Ok, ok, mas e o compadrio? Opa! Esta é fácil. É que até 1950, 70% da população brasileira vivia nos campos. Éramos, de fato, um país rural e vivíamos em grupos familiares (muito além de pai, mãe e irmãos, a parentada toda: tios, primos, sobrinhos, netos, sobrinho-netos e sei lá mais quantas outras combinações, o primo do primo do primo etc e tal). Então o compadrio servia para integrar outras pessoas à família, estreitando os laços entre vizinhos, patrões e empregados, até mesmo do escravo com o senhorio. Um batismo aqui, uma fogueira acolá e compadres e comadres iam se ajeitando. Bonito era ser compadre de fogueira.

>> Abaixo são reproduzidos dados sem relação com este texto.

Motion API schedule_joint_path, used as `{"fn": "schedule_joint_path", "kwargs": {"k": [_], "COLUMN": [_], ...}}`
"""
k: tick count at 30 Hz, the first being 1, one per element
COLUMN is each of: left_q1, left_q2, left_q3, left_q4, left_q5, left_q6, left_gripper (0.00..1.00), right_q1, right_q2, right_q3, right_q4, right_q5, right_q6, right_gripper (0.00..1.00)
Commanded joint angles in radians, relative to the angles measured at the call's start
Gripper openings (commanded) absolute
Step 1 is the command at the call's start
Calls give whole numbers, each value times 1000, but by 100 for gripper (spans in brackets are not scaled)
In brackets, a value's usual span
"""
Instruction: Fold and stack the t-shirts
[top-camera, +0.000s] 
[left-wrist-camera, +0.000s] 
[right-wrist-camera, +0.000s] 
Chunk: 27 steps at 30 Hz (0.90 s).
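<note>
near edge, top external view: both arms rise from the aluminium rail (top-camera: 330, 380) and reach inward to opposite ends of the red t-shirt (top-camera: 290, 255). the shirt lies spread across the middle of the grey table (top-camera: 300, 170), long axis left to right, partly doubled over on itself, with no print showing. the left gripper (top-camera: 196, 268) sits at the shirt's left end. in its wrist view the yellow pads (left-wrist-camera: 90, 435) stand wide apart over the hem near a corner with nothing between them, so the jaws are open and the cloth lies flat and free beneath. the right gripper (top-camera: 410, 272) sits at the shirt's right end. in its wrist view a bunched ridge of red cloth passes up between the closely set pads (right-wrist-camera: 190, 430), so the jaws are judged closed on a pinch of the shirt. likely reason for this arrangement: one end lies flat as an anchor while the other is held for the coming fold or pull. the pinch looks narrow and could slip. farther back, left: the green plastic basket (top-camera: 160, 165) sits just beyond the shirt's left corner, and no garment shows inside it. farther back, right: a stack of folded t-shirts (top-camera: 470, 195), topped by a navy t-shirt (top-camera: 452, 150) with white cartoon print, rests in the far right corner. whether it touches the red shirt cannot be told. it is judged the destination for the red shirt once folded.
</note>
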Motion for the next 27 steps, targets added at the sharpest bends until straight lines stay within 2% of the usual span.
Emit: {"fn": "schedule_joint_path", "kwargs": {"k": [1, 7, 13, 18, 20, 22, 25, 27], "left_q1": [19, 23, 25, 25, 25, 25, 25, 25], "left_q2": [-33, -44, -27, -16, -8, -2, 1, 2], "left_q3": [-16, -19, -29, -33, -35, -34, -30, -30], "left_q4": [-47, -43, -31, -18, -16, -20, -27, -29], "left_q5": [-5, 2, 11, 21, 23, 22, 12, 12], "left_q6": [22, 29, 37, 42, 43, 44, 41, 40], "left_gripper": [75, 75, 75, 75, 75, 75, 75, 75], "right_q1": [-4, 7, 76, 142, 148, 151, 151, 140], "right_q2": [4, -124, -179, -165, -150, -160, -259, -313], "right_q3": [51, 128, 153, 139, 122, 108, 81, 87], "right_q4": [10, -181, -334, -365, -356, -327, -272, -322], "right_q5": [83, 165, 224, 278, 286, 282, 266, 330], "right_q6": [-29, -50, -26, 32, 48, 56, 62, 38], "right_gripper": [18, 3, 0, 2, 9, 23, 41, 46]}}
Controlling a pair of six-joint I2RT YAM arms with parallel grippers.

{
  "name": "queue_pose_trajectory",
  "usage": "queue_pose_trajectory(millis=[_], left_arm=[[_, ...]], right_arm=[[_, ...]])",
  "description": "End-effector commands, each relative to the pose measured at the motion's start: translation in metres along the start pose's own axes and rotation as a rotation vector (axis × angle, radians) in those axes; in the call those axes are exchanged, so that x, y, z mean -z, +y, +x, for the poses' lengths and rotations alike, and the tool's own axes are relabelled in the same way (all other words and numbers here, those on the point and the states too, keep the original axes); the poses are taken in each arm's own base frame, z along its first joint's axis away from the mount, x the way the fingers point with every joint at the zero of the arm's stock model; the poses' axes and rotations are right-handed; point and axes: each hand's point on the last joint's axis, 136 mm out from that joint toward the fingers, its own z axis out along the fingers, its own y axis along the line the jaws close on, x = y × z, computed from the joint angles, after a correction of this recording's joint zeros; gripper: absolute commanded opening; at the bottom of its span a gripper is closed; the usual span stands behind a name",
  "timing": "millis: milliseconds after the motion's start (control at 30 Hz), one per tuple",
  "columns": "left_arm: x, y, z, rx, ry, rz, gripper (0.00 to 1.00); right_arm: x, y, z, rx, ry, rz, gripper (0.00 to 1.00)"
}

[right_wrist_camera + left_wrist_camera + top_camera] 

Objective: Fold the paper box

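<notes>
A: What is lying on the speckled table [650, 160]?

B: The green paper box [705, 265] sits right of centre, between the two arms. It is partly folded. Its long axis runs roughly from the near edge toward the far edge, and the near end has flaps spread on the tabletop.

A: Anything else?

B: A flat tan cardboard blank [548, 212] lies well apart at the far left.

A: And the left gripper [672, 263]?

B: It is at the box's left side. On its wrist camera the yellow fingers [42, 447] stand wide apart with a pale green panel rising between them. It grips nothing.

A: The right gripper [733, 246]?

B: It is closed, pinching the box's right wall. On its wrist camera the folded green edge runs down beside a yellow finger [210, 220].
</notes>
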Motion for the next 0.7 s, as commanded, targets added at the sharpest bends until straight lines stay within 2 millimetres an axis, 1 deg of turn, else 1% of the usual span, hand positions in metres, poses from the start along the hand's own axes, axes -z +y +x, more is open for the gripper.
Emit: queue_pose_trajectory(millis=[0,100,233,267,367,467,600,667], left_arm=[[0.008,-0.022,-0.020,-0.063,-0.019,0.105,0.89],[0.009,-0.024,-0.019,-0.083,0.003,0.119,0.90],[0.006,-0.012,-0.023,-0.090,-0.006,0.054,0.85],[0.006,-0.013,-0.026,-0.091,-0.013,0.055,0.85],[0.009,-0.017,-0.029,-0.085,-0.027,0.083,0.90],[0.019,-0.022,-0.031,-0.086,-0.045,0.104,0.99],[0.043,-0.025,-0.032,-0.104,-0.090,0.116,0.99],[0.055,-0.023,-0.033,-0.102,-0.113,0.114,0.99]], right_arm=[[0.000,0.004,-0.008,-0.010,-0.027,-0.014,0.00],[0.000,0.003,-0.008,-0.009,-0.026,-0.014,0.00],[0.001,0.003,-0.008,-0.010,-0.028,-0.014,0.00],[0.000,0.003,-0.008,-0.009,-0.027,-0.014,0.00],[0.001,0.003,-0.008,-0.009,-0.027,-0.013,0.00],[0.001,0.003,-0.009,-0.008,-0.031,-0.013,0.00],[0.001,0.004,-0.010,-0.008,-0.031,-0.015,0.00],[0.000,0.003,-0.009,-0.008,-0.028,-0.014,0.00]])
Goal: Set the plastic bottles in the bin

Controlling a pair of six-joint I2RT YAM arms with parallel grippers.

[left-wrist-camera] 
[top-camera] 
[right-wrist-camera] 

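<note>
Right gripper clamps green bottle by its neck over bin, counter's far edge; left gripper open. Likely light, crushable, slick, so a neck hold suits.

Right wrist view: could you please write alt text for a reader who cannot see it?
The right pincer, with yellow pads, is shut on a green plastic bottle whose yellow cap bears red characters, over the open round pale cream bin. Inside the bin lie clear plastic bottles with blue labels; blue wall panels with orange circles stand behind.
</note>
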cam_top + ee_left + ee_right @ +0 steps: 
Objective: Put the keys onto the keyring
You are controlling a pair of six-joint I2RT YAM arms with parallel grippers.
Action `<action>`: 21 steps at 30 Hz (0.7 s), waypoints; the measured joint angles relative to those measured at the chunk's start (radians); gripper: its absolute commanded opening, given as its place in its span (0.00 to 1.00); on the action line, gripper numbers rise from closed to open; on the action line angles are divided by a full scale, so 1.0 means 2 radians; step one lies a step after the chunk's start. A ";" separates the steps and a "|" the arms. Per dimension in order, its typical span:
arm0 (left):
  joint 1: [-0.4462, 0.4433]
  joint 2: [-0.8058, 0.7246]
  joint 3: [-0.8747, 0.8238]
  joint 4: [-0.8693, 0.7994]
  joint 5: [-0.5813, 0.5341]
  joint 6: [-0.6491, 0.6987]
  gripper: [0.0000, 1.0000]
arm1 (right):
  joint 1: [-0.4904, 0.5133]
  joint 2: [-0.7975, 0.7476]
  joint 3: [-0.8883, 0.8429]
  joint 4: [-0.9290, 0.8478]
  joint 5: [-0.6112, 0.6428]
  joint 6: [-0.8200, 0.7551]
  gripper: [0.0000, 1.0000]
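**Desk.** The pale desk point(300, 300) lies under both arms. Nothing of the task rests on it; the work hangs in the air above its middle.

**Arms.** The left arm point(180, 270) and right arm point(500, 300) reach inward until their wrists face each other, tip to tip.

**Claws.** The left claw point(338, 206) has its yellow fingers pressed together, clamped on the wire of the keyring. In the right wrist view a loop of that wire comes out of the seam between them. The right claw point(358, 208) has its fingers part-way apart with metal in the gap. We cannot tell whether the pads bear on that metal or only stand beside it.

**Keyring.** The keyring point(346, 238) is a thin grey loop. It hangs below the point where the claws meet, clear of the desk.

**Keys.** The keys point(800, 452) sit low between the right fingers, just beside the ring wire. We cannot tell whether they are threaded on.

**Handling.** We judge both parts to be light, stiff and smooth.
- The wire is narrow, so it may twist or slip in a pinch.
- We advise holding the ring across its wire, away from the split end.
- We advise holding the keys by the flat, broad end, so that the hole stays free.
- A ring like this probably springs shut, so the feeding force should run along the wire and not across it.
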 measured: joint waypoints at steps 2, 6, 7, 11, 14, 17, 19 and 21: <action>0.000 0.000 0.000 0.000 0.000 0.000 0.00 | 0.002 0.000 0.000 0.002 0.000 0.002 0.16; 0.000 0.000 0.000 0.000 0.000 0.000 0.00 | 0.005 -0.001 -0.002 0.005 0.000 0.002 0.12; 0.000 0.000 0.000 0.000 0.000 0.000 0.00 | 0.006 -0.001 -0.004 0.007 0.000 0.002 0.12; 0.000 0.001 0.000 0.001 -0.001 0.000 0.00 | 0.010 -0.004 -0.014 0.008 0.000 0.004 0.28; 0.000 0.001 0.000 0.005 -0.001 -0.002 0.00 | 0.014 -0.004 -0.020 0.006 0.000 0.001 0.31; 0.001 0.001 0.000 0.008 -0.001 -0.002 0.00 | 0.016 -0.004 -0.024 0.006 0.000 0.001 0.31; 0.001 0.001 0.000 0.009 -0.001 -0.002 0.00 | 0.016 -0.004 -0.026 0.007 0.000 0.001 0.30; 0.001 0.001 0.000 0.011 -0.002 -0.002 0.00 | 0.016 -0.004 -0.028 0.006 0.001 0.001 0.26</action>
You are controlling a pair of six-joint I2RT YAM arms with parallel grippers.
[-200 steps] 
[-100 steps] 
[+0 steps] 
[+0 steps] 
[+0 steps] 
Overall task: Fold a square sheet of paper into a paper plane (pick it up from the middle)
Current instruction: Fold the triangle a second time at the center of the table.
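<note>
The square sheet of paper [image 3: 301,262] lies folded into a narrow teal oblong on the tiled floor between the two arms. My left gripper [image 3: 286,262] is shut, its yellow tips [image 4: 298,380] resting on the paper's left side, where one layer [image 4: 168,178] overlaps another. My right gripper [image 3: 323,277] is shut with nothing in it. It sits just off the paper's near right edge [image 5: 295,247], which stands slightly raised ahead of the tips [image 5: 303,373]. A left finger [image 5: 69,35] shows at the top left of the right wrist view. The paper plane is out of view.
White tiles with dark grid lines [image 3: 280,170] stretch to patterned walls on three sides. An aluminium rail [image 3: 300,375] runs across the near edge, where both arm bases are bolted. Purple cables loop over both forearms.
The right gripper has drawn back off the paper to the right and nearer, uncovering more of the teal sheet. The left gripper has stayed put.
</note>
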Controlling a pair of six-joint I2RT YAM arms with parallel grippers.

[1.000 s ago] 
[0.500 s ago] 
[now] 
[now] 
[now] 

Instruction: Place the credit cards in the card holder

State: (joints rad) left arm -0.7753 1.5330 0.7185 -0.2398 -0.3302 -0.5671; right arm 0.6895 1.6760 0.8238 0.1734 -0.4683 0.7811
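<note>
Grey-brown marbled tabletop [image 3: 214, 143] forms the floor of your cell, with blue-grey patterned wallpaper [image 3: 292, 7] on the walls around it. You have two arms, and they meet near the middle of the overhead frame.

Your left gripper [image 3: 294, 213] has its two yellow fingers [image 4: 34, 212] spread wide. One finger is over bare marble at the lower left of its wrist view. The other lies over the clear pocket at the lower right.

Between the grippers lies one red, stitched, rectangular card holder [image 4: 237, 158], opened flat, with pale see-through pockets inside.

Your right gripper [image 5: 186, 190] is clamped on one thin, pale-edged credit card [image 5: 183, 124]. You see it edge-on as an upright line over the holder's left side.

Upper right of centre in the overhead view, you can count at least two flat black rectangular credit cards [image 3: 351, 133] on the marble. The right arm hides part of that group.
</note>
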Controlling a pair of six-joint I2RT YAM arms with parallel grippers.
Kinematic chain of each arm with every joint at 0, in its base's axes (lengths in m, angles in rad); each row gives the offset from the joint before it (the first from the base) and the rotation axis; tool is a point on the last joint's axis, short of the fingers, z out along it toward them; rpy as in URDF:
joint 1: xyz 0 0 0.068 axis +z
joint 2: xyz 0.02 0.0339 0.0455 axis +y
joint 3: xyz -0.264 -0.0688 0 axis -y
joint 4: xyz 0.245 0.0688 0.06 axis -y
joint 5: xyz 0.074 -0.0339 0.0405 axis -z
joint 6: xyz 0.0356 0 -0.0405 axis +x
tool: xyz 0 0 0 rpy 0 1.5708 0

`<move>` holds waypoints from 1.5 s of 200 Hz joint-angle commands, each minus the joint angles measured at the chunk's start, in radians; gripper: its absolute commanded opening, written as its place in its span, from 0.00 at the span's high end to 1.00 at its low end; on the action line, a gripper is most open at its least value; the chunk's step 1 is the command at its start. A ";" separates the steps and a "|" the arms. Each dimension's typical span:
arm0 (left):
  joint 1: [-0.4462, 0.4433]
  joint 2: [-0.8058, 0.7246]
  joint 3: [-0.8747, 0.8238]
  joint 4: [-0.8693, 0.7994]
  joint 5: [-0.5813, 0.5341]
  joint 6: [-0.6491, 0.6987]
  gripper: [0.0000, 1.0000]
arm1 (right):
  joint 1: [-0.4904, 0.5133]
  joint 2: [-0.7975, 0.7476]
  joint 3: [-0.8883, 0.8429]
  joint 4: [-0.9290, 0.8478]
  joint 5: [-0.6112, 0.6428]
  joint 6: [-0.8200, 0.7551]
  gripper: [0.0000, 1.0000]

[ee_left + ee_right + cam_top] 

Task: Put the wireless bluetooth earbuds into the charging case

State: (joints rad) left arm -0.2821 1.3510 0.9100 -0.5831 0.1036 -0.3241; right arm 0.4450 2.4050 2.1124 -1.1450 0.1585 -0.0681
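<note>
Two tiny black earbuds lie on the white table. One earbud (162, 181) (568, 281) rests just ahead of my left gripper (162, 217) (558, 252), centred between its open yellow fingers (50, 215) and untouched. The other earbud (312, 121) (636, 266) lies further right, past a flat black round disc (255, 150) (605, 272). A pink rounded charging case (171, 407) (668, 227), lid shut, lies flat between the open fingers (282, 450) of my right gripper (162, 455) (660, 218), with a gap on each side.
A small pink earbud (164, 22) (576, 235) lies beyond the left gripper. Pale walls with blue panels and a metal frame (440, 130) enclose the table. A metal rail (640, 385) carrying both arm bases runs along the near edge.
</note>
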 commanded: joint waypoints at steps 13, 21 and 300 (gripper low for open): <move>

Nas festas de São João, dois deles pulavam as brasas, em sentido cruzado e de mãos dadas. São aqueles irmãos que a gente ganha em vida, os amigos pra valer. Dizem que os balões de São João serviam para enviar recado ao santo. Já a quadrilha apareceu só depois, meados do século XX e tem origem francesa. Bingo de novo, com a dança de pares e os casamentos caipiras (ou matutos).